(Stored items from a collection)
_ _ _
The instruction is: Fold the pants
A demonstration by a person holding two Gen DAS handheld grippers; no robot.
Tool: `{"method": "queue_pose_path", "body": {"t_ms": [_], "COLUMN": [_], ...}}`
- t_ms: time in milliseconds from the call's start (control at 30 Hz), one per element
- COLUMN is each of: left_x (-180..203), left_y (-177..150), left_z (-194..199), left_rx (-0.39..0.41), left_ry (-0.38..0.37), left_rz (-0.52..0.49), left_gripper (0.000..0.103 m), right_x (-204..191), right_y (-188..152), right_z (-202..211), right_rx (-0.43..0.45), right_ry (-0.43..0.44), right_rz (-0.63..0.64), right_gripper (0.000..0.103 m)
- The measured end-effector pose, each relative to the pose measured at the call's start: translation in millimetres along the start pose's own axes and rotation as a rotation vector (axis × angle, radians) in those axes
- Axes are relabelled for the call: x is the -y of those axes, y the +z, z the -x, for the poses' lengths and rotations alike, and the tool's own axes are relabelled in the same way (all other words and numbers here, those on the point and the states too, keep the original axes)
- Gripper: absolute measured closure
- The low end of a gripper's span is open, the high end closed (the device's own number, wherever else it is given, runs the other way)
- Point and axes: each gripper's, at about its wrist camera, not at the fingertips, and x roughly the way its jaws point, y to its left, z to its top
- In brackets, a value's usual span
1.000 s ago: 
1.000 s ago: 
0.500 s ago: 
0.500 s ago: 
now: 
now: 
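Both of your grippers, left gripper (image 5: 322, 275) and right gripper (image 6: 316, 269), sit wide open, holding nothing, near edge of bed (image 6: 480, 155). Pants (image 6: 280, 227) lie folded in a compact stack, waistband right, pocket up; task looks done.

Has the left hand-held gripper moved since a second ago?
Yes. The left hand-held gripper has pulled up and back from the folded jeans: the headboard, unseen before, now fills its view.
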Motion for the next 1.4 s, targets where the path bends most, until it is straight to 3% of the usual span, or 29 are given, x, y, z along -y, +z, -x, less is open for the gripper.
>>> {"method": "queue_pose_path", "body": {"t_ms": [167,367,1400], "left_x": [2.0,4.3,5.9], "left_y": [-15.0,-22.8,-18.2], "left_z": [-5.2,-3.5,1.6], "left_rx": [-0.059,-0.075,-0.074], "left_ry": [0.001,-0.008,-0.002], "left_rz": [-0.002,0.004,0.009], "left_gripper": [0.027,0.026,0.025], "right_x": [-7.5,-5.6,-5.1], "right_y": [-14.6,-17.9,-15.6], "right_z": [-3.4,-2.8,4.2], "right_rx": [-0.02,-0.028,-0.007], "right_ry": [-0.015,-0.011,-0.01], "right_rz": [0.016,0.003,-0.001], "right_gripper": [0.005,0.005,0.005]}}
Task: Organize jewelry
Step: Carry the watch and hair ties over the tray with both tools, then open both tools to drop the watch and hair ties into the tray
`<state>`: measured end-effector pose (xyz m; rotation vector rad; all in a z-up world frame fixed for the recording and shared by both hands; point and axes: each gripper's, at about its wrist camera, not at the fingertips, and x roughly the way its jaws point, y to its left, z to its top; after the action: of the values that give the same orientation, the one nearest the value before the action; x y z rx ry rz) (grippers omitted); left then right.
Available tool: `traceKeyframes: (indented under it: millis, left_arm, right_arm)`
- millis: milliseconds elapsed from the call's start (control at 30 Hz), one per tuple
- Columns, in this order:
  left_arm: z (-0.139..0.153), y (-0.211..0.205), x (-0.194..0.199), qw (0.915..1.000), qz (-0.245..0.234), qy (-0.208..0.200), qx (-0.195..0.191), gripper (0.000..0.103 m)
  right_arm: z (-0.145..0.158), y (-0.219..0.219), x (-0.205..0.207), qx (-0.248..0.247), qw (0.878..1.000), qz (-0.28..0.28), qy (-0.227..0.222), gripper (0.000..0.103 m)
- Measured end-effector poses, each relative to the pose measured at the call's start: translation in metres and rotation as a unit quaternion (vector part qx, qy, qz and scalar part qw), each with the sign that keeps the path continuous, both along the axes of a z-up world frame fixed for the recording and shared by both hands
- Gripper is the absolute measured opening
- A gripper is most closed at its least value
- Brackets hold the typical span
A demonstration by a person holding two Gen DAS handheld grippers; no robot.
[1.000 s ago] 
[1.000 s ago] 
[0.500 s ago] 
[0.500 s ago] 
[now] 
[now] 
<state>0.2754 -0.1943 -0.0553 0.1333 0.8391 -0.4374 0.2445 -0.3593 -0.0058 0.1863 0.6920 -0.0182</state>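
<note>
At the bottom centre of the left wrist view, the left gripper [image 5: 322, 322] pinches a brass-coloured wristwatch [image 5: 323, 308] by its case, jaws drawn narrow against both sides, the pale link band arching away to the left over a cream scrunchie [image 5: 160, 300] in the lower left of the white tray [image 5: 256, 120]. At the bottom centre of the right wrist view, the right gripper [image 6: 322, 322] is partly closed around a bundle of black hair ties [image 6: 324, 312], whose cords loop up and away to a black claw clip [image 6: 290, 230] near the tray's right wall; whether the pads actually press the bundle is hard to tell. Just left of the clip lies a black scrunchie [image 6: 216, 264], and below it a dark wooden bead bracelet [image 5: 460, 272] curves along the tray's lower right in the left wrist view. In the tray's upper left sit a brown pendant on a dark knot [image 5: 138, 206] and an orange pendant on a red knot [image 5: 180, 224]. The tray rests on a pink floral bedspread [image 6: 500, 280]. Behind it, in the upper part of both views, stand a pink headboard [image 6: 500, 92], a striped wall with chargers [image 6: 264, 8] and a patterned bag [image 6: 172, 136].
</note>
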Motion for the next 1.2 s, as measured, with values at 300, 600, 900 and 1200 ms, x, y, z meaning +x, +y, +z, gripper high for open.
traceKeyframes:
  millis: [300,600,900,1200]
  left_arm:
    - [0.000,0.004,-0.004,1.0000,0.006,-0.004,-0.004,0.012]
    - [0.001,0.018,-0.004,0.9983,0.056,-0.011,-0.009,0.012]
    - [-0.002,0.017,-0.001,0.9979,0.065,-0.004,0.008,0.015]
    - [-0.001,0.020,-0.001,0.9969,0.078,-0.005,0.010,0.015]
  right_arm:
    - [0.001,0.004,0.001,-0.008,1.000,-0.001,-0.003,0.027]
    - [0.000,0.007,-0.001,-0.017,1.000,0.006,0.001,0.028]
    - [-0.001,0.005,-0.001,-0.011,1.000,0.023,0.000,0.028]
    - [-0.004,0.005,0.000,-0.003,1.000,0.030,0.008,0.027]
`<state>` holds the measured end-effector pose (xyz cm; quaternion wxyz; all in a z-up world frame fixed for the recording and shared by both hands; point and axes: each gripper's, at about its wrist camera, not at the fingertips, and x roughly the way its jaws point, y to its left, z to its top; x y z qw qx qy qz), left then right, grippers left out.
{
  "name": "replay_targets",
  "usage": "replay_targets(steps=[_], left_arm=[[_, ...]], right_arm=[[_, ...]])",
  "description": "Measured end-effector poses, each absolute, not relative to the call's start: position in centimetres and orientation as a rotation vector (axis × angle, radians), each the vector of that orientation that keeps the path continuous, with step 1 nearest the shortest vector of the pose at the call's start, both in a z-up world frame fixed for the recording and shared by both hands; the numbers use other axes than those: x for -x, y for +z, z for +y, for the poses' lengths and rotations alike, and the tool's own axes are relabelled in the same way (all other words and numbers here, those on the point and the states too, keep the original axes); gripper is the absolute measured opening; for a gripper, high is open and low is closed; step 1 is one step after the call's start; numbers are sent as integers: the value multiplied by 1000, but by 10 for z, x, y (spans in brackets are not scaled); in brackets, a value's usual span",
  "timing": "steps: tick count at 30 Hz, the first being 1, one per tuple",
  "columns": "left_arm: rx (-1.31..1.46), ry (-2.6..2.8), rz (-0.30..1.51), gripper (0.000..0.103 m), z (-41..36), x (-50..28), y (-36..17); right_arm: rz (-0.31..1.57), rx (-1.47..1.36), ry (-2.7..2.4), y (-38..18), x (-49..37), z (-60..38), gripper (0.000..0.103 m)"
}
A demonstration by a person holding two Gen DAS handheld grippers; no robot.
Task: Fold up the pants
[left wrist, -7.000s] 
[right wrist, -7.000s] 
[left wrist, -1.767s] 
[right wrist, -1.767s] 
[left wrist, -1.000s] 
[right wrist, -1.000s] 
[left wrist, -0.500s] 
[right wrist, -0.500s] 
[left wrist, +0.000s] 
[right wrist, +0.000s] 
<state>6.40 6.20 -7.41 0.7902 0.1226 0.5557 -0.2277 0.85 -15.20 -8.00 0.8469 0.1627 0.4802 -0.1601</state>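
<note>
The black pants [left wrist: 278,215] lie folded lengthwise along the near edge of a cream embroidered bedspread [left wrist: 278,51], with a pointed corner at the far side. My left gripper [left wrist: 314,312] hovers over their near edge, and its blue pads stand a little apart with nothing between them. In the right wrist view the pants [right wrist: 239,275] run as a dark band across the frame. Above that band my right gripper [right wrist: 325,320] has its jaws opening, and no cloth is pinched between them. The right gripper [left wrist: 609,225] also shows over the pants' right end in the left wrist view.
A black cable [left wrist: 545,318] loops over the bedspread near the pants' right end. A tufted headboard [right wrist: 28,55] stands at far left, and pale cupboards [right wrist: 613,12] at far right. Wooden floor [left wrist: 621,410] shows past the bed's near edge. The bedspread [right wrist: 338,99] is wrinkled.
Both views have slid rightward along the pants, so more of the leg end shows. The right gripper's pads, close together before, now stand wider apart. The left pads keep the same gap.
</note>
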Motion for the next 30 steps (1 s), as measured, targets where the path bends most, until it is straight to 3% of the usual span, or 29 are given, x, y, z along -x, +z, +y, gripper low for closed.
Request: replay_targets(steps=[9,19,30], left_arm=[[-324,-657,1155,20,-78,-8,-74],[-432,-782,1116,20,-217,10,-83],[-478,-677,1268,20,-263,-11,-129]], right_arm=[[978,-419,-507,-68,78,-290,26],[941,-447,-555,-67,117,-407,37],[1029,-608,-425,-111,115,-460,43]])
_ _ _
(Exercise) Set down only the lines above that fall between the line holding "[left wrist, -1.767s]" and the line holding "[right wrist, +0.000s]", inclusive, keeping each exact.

(Exercise output)
[left wrist, -1.767s] 
[right wrist, -1.767s] 
[left wrist, -1.000s] 
[right wrist, -1.000s] 
[left wrist, -0.500s] 
[right wrist, -0.500s] 
[left wrist, +0.000s] 
[right wrist, +0.000s] 

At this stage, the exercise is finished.